"Has she mentioned me lately?"
"She was talking of you only this morning, and wishing you would
come, but she is sleeping now, or was ten minutes ago, when I was up
at the house. She generally lies in a kind of lethargy all the
afternoon, and wakes up about six or seven. Will you rest yourself
here an hour, Miss, and then I will go up with you?"
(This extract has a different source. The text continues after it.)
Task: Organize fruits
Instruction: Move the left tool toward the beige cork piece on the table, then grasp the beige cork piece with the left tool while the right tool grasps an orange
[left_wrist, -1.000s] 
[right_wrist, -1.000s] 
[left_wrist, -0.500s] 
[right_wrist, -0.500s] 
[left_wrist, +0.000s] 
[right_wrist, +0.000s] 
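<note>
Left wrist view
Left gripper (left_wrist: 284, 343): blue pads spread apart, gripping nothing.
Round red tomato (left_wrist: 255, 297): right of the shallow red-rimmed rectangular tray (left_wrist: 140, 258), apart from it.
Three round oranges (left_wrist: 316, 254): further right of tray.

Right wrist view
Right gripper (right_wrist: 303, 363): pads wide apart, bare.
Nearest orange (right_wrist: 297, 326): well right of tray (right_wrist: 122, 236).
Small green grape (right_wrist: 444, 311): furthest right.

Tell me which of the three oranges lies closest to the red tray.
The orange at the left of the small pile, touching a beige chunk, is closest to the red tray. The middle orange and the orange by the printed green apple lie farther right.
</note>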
Robert here entered, and Bessie laid her sleeping child in the
cradle and went to welcome him: afterwards she insisted on my
taking off my bonnet and having some tea; for she said I looked pale
and tired. I was glad to accept her hospitality; and I submitted to
be relieved of my travelling garb just as passively as I used to let
her undress me when a child.
Old times crowded fast back on me as I watched her bustling about--
setting out the tea-tray with her best china, cutting bread and
butter, toasting a tea-cake, and, between whiles, giving little
Robert or Jane an occasional tap or push, just as she used to give
me in former days. Bessie had retained her quick temper as well as
her light foot and good looks.
Tea ready, I was going to approach the table; but she desired me to
sit still, quite in her old peremptory tones. I must be served at
the fireside, she said; and she placed before me a little round
stand with my cup and a plate of toast, absolutely as she used to
accommodate me with some privately purloined dainty on a nursery
chair: and I smiled and obeyed her as in bygone days.
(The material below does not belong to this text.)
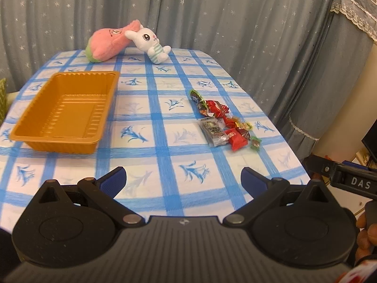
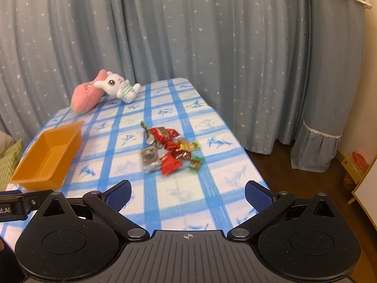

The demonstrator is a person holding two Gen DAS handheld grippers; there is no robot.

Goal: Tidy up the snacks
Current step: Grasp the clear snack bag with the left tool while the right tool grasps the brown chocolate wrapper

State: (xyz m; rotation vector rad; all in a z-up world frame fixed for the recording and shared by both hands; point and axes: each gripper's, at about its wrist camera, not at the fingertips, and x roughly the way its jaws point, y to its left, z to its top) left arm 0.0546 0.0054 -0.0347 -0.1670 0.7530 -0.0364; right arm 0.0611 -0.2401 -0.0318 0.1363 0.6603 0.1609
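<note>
Snacks [image 1: 220,120] lie in a loose heap on the right side of your checked tablecloth [image 1: 165,127], well apart from the bare orange tray [image 1: 68,110] on the left. Your left gripper [image 1: 182,180] and right gripper [image 2: 188,194] both hang spread wide, grasping nothing.

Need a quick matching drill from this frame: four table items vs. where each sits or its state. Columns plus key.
Items:
1. orange tray
2. snack pile
3. white bunny plush
4. left tongs

Descriptions:
A. leaning on the pink plush at the far edge
B. open, holding nothing
C. empty, left side of the table
D. loose on the cloth, right of the tray

Pairs: 1-C, 2-D, 3-A, 4-B
</note>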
She wanted to know if I was happy at Thornfield Hall, and what sort
of a person the mistress was; and when I told her there was only a
master, whether he was a nice gentleman, and if I liked him. I told
her he rather an ugly man, but quite a gentleman; and that he
treated me kindly, and I was content. Then I went on to describe to
her the gay company that had lately been staying at the house; and
to these details Bessie listened with interest: they were precisely
of the kind she relished.
In such conversation an hour was soon gone: Bessie restored to me
my bonnet, &c., and, accompanied by her, I quitted the lodge for the
hall. It was also accompanied by her that I had, nearly nine years
ago, walked down the path I was now ascending. On a dark, misty,
raw morning in January, I had left a hostile roof with a desperate
and embittered heart--a sense of outlawry and almost of reprobation-
-to seek the chilly harbourage of Lowood: that bourne so far away
and unexplored. The same hostile roof now again rose before me: my
prospects were doubtful yet; and I had yet an aching heart. I still
felt as a wanderer on the face of the earth; but I experienced
firmer trust in myself and my own powers, and less withering dread
of oppression. The gaping wound of my wrongs, too, was now quite
healed; and the flame of resentment extinguished.